Superdotação Intelectual é caracterizada pelo desenvolvimento de uma habilidade significativamente superior a da média da população em alguma das áreas do conhecimento, podendo se destacar em atividades como: acadêmicas, criativas, de liderança, artísticas, psicomotoras ou de motivação. O sujeito da Superdotação é conhecido como superdotado, talentoso ou portador de altas habilidades. Existem ainda outras caracterizações, como precocidade, prodígio e genialidade, estas últimas são mais raras.

Muitas vezes, por falta de conhecimento ao tema, alunos que apresentam essas características são vistos como problemáticos ou com transtornos de atenção. Isso normamente ocorre porque é comum que o aluno Superdotado encerre suas atividades ou chegue a compreensão do tema antes de seus colegas em sala de aula, o que faz com que o mesmo fique com tempo ocioso, o que abre espaço para que ele venha de fato a atrapalhar os colegas que ainda não dominam o assunto.

O déficit de identificação desses alunos em Santa Catarina é preocupante. No senso interno do sistema educacional de 2015, apenas 314 alunos foram detectados com Superdotação, quando as estatísticas apontam para que na rede estadual deva existir aproximadamente 50 mil alunos com algum tipo de alta habilidade.

É importante ressaltar que possuir uma habilidade bem desenvolvida, não significa, especificamente, ser bom em tudo o que faz. A pessoa com superdotação em matemática, por exemplo, pode vir a enfrentar dificuldades de aprendizado com palavras e textos, por exemplo.

A superdotação ainda é um assunto novo para a classe educacional.  Para o diretor de Ensino, Pesquisa e Extensão da Fundação Catarinense de Educação Especial – FCEE, Pedro de Souza, “esse é um assunto que precisa de estudo, precisa de pesquisa, precisa consciência sobre a inclusão” comenta.

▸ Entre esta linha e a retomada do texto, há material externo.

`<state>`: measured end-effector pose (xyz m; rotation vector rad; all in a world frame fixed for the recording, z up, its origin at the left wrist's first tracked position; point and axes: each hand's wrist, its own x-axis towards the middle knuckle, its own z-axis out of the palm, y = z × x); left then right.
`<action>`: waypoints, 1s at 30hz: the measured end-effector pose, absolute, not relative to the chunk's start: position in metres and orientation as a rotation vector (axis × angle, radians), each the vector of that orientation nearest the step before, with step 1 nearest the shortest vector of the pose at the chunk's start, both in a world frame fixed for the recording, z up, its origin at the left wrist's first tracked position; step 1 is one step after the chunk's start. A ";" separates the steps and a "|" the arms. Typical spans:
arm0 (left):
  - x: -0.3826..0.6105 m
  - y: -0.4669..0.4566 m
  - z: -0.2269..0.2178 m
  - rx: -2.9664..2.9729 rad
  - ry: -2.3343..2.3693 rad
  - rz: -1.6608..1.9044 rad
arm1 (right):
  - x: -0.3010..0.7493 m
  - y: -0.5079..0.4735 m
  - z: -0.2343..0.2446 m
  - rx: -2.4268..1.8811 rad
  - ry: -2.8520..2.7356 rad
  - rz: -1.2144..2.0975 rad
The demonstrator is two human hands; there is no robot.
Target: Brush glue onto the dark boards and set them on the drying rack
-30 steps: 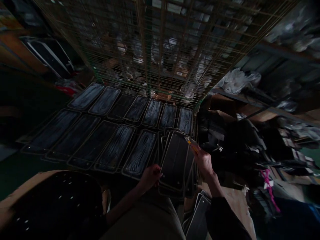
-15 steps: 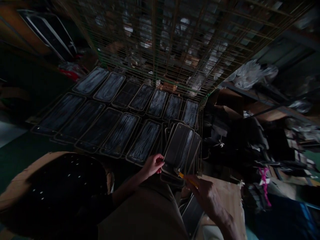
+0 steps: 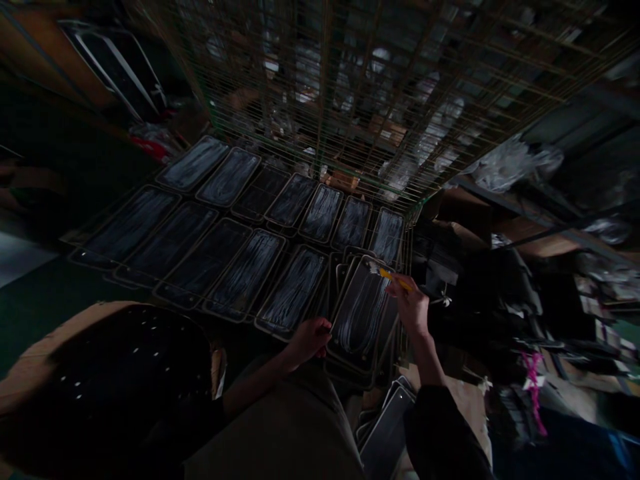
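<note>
My left hand (image 3: 310,339) grips the near left edge of a dark rectangular panel (image 3: 357,313) lying on top of a small stack. My right hand (image 3: 413,307) holds a small yellow-handled brush (image 3: 387,274) with its tip at the panel's far right corner. Whitish streaks cover much of the panel's surface. Two rows of similar streaked panels (image 3: 240,273) lie side by side to the left and beyond.
A wire mesh rack (image 3: 360,100) rises behind the panels. More bare panels (image 3: 390,427) are stacked near my right arm. Cluttered shelves and bags (image 3: 510,293) fill the right side. A dark box (image 3: 110,373) with small holes sits at the near left.
My right hand swept the brush from the panel's near end back up to its far corner, leaving more white streaks. My left hand has kept its hold on the panel's edge.
</note>
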<state>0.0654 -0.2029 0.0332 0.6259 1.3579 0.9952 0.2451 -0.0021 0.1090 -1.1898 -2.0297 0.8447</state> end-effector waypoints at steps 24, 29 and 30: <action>0.067 -0.202 0.040 0.600 1.383 1.039 | 0.290 -0.054 0.121 -1.175 -2.076 1.288; 0.069 -0.203 0.039 0.570 1.396 1.026 | 0.277 0.007 0.113 -1.162 -2.156 0.789; 0.070 -0.203 0.038 0.571 1.393 1.029 | 0.274 0.013 0.111 -1.158 -2.186 0.743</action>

Em sua passagem por Canoinhas ele relembrou que a falta de informação sobre o assunto faz com que o professor identifique o superdotado como um problema porque “fala na hora errada, quando o professor está explicando um conceito simples ele já conseguiu assimilar e tem uma pergunta muito adiante do que a complexidade daquele assunto permite e o professor acaba por não gostar” ressalta.

Souza também comenta que oportunizar uma aprendizagem diferenciada para os Superdotados é responsabilidade do Estado, dos Educadores e da Própria Sociedade com garantia do direito previsto na constituição de 1988. Por isso ele destaca o trabalho da FCEE afirmando que “a educação de Santa Catarina ganha uma qualidade a mais por ter um setor que vai fazer que a nossa inclusão social aumente”.

Ao lembrar do sistema educacional Norte Americano, o que se vislumbra no estado é oportunizar as atividades que auxiliem ainda mais no desenvolvimento dos alunos com Superdotação. Segundo o professor Souza “Santa Catarina tem decisões pioneiras em muitas áreas e que além da base educacional comum está desenvolvendo bases com metodologias diferenciadas” esclarece.

A visão é compartilhada pela presidente da FCEE, Rosemeri Bartuchiski, que em entrevista apontou para uma nova interpretação do sistema de educação catarinense: “o que é importante, é sabermos que cada um aprende de uma maneira diferente e que toda escola, todo corpo técnico dessa escola tem que olhar para cada criança com uma certa individualidade” finaliza.